RECORD EXCERPTS section start

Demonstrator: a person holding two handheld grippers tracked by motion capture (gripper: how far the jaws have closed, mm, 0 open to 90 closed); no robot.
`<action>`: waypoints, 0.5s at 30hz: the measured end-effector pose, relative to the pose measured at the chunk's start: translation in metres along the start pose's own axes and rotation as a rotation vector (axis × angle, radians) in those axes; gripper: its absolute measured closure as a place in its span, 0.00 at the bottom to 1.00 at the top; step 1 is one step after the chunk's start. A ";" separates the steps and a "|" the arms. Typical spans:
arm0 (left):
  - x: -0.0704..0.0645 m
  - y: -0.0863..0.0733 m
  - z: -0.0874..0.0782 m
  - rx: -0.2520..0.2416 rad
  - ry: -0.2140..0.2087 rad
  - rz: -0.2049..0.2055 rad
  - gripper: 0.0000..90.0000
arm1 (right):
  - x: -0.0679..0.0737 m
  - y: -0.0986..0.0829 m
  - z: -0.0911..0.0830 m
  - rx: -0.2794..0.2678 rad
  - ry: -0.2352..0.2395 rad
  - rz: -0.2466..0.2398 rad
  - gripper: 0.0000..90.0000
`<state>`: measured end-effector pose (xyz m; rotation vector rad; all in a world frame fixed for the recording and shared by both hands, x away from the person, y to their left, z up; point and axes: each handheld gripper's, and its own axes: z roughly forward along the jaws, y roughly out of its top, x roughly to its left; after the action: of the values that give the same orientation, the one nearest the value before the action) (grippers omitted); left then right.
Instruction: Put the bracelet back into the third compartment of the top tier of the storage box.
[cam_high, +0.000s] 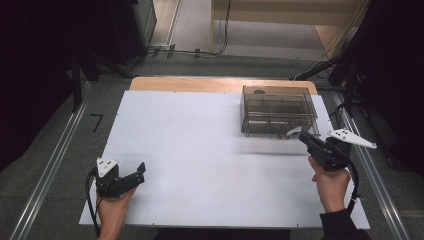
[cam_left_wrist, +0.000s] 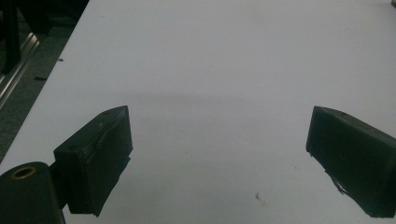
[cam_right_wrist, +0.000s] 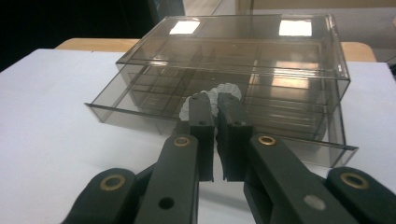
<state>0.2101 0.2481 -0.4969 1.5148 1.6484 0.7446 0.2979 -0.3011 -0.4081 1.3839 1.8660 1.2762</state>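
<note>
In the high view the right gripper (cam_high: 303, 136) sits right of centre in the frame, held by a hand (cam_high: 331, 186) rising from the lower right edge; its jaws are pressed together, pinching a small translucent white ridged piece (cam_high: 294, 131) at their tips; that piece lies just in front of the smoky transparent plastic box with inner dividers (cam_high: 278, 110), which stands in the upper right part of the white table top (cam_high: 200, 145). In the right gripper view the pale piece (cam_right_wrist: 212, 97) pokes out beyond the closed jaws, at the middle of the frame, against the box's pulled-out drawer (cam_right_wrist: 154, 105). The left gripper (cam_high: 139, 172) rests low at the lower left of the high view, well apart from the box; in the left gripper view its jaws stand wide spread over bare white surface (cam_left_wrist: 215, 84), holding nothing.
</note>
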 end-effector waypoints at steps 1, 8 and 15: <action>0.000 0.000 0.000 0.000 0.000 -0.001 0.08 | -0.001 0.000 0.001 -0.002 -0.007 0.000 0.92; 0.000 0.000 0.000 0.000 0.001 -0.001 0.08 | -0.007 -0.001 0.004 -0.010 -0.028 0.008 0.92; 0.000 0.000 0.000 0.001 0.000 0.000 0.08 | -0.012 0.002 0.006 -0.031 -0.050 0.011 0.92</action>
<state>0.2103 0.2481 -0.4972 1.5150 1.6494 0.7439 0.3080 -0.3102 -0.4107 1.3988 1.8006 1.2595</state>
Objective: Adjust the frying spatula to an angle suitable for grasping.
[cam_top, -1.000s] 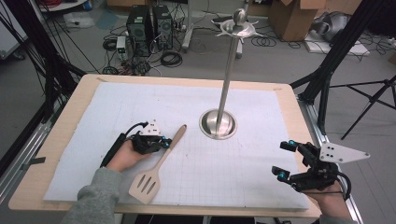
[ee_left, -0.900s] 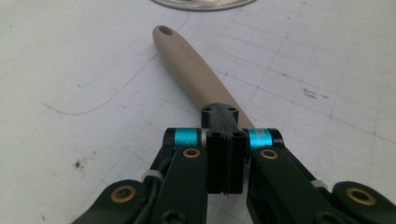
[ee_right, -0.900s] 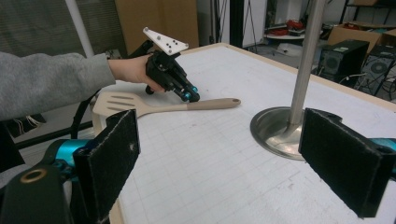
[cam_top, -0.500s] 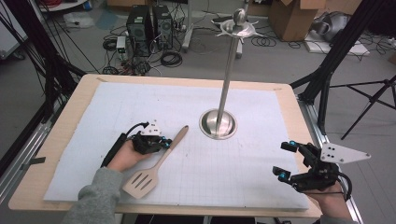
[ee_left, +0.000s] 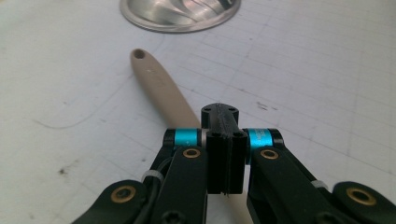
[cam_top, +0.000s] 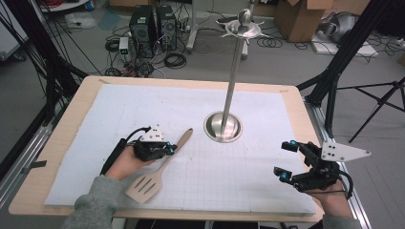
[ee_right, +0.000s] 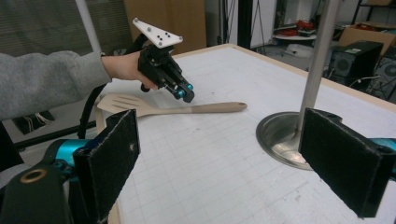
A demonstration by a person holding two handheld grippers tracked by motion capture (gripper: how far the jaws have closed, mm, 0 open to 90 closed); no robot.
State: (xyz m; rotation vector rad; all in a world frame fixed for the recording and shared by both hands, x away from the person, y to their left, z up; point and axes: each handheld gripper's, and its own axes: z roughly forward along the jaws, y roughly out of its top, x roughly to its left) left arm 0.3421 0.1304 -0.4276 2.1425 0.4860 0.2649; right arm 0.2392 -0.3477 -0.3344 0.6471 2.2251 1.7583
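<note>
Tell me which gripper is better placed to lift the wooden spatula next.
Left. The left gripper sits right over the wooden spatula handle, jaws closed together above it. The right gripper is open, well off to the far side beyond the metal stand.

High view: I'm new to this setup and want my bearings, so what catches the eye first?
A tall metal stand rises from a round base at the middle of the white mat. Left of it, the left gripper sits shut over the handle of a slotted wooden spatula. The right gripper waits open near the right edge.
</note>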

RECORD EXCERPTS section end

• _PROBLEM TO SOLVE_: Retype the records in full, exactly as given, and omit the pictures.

• _SOLUTION BELOW_:
Demonstrator: a person holding two handheld grippers tracked by motion capture (gripper: how far the jaws have closed, mm, 0 open to 90 closed); no robot.
`<action>`: waypoints, 0.5s at 30hz: the measured end-effector pose, relative to the pose measured at the chunk's start: translation in metres along the start pose's own axes and rotation as a rotation vector (axis × angle, radians) in those axes; gripper: its absolute measured closure as a place in its span, 0.00 at the bottom to 1.00 at the top; step 1 is one step after the chunk's start. A ";" separates the steps and a "|" the arms. Typical spans:
arm0 (left):
  - x: -0.0704..0.0645 m
  - y: -0.0863..0.0733 m
  - z: -0.0874..0.0782 m
  - rx: -0.2520..0.2416 rad
  - ry: -0.2140..0.2087 rad
  - rz: -0.2049..0.2055 rad
  - gripper: 0.0000..90.0000
arm1 (right):
  - x: -0.0679..0.0737 m
  - y: -0.0986..0.0829 m
  - z: -0.0911..0.0830 m
  - rx: -0.2794..0.2678 rad
  - ry: -0.2352..0.2395 rad
  - rz: -0.2466..0.2398 rad
  - gripper: 0.0000..90.0000
`<state>`: measured end-effector pose (xyz m; rotation vector rad; all in a world frame fixed for the recording and shared by both hands, x away from the person, y to their left, z up; point and axes: each handheld gripper's, and its own axes: z roughly forward along the jaws, y roughly out of its top, x roughly to its left; after the action: of the values that give the same orientation, the one nearest the value before the action) (grippers omitted); left then right.
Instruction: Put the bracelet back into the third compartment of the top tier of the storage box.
[cam_high, +0.000s] 
[cam_left_wrist, +0.000s] 
[cam_right_wrist, +0.000s] 
<state>0.2101 0.2481 -0.4969 1.5148 1.6484 0.7446 0.2979 -0.3011 -0.4081 1.3839 1.8660 1.2762</state>
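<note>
In the high view the right gripper (cam_high: 303, 136) sits right of centre in the frame, held by a hand (cam_high: 331, 186) rising from the lower right edge; its jaws are pressed together, pinching a small translucent white ridged piece (cam_high: 294, 131) at their tips; that piece lies just in front of the smoky transparent plastic box with inner dividers (cam_high: 278, 110), which stands in the upper right part of the white table top (cam_high: 200, 145). In the right gripper view the pale piece (cam_right_wrist: 212, 97) pokes out beyond the closed jaws, at the middle of the frame, against the box's pulled-out drawer (cam_right_wrist: 154, 105). The left gripper (cam_high: 139, 172) rests low at the lower left of the high view, well apart from the box; in the left gripper view its jaws stand wide spread over bare white surface (cam_left_wrist: 215, 84), holding nothing.
</note>
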 end-effector waypoints at steps 1, 8 and 15: <action>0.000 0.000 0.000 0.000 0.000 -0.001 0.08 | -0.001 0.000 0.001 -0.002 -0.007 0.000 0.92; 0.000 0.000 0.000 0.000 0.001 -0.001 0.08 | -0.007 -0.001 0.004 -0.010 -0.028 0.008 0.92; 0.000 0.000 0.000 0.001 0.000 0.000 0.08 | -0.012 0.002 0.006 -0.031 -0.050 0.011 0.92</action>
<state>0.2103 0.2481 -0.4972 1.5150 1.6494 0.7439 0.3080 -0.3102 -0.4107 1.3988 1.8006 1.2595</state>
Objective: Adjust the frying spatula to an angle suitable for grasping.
[cam_top, -1.000s] 
[ee_left, -0.900s] 
[ee_right, -0.900s] 
[cam_top, -0.500s] 
[ee_left, +0.000s] 
[cam_top, +0.000s] 
[ee_right, +0.000s] 
A demonstration by a person holding two handheld grippers tracked by motion capture (gripper: how far the jaws have closed, mm, 0 open to 90 closed); no robot.
State: (xyz m; rotation vector rad; all in a world frame fixed for the recording and shared by both hands, x away from the person, y to their left, z up; point and axes: each handheld gripper's, and its own axes: z roughly forward along the jaws, y roughly out of its top, x roughly to its left) left arm 0.3421 0.1304 -0.4276 2.1425 0.4860 0.2649; right arm 0.2392 -0.3477 -0.3344 0.6471 2.2251 1.7583
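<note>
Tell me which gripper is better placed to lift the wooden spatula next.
Left. The left gripper sits right over the wooden spatula handle, jaws closed together above it. The right gripper is open, well off to the far side beyond the metal stand.

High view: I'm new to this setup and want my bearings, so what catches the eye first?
A tall metal stand rises from a round base at the middle of the white mat. Left of it, the left gripper sits shut over the handle of a slotted wooden spatula. The right gripper waits open near the right edge.
</note>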

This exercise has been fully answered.